__What to produce__. Starting with the first line of the material, reproduce exactly each line up to and including the one that contains "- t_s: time", leaving out every picture.

__Data segment__.
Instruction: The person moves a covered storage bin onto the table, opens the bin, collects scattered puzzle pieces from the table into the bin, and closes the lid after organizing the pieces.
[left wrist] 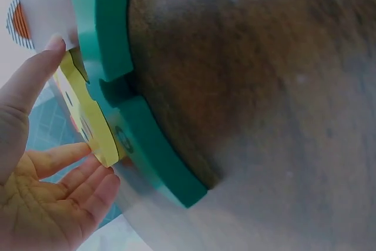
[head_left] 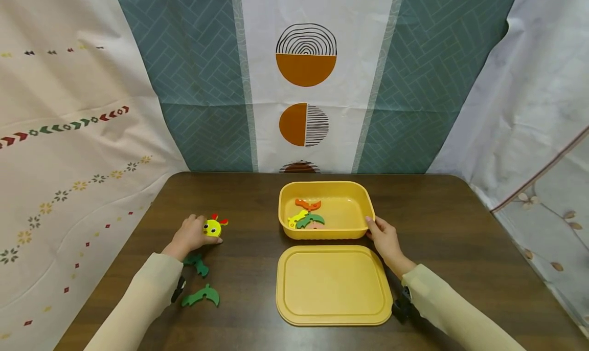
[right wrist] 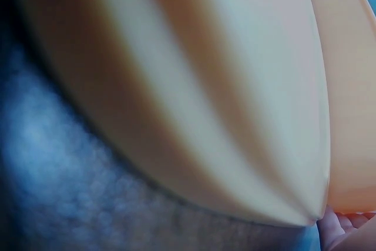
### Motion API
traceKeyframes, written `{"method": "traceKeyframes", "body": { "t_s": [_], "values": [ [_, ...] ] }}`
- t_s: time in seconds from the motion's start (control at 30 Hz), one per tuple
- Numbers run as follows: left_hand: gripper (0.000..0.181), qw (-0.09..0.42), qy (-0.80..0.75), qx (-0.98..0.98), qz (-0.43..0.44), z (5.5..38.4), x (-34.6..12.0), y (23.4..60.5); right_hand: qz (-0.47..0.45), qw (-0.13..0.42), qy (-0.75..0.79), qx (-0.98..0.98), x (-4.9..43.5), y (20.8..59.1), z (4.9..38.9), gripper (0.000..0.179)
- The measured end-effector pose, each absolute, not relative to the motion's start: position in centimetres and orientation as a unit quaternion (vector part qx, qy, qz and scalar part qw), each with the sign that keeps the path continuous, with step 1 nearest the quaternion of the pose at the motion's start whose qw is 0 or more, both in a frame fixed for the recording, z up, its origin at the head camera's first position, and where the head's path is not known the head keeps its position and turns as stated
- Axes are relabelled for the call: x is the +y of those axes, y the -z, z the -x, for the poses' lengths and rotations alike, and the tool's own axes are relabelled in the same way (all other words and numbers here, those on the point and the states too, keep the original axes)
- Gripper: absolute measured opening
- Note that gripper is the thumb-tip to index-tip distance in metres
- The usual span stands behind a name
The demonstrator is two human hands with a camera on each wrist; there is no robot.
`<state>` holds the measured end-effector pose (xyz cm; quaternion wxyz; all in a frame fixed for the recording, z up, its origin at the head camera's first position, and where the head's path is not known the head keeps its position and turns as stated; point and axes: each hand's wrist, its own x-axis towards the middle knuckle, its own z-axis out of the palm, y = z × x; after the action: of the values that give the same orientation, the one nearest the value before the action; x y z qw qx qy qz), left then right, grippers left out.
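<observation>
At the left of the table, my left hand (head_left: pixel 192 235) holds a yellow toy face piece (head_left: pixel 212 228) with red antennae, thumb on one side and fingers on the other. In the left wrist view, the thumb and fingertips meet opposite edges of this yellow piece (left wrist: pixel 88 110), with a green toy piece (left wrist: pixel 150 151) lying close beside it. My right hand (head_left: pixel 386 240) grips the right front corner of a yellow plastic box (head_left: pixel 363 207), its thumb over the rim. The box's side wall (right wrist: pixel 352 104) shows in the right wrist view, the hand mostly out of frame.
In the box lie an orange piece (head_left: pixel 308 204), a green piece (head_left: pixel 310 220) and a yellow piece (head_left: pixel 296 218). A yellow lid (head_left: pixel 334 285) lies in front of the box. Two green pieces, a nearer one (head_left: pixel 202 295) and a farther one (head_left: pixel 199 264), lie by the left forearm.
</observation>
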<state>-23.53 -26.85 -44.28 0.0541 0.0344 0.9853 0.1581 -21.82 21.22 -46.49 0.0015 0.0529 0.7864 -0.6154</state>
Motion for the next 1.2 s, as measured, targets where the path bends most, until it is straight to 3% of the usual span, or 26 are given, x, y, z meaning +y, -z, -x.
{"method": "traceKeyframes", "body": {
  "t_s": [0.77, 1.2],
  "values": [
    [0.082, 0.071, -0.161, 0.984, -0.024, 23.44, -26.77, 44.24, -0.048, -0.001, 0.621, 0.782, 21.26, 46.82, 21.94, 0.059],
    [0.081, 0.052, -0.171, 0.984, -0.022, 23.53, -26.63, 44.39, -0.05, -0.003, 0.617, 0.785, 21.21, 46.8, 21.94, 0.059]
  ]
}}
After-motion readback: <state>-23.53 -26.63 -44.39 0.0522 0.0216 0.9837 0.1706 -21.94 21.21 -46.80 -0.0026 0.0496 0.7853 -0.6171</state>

__Answer to this exercise__.
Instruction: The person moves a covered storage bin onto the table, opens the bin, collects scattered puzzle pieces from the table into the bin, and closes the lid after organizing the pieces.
[left wrist] 
[head_left] 
[right wrist] 
### Motion API
traceKeyframes, written `{"method": "traceKeyframes", "body": { "t_s": [_], "values": [ [_, ...] ] }}`
- t_s: time in seconds from the motion's start (control at 30 Hz), one per tuple

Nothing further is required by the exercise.